--- SUPPLIED DATA ---

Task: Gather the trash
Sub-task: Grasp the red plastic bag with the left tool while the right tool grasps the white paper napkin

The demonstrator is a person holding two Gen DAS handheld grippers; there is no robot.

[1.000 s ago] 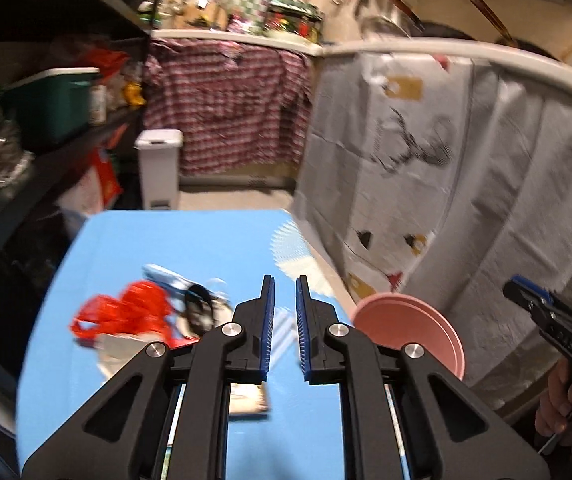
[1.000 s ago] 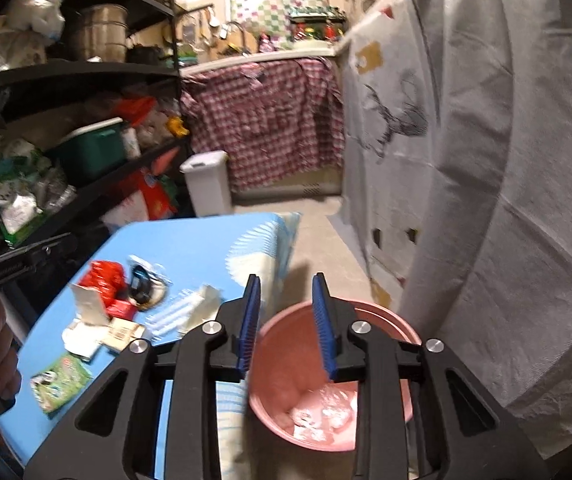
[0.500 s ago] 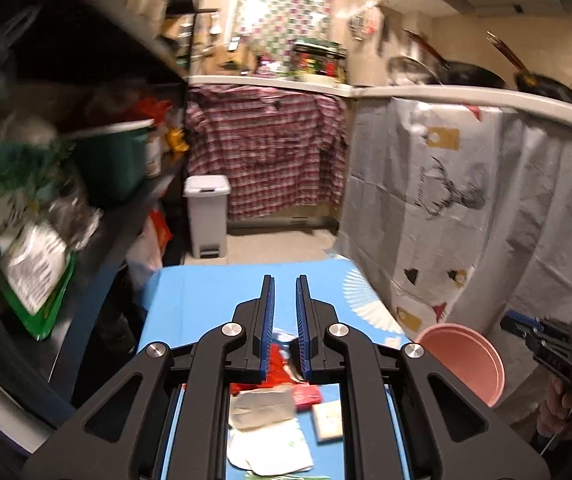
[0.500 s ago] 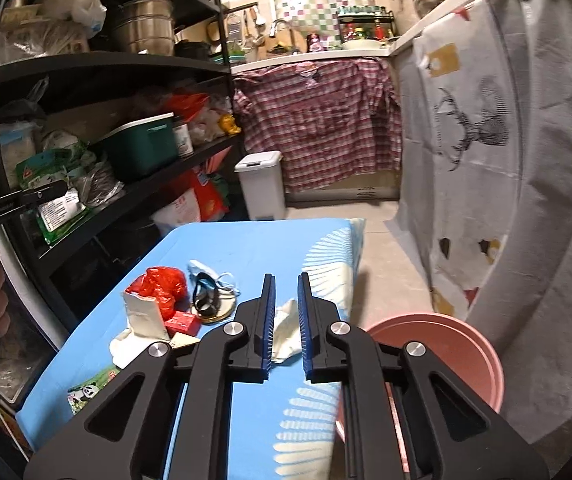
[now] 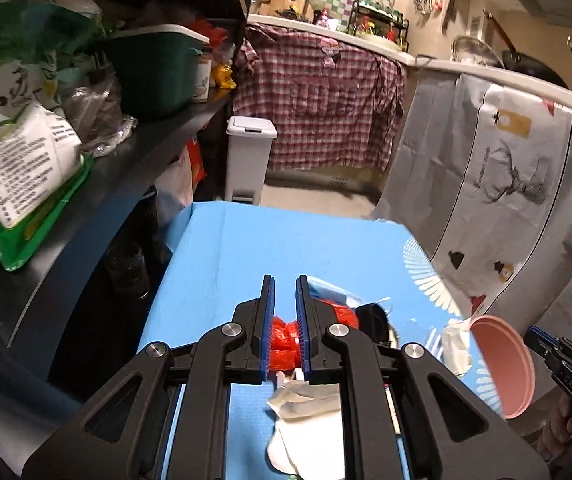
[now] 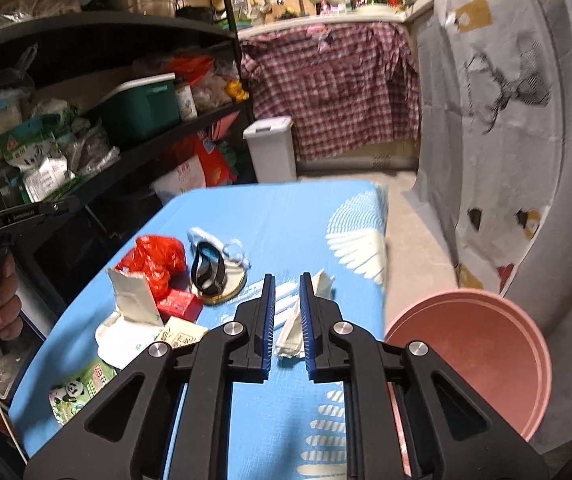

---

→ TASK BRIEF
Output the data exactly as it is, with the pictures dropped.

→ YOUR RESPONSE
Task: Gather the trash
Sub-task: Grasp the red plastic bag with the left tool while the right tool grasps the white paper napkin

The demonstrator is a person holding two Gen DAS handheld grippers; there is no robot.

[1.000 s ago] 
[1.000 s ago] 
[0.500 s ago] 
[0.500 s ago] 
[now] 
[now] 

Output is complete for this exercise.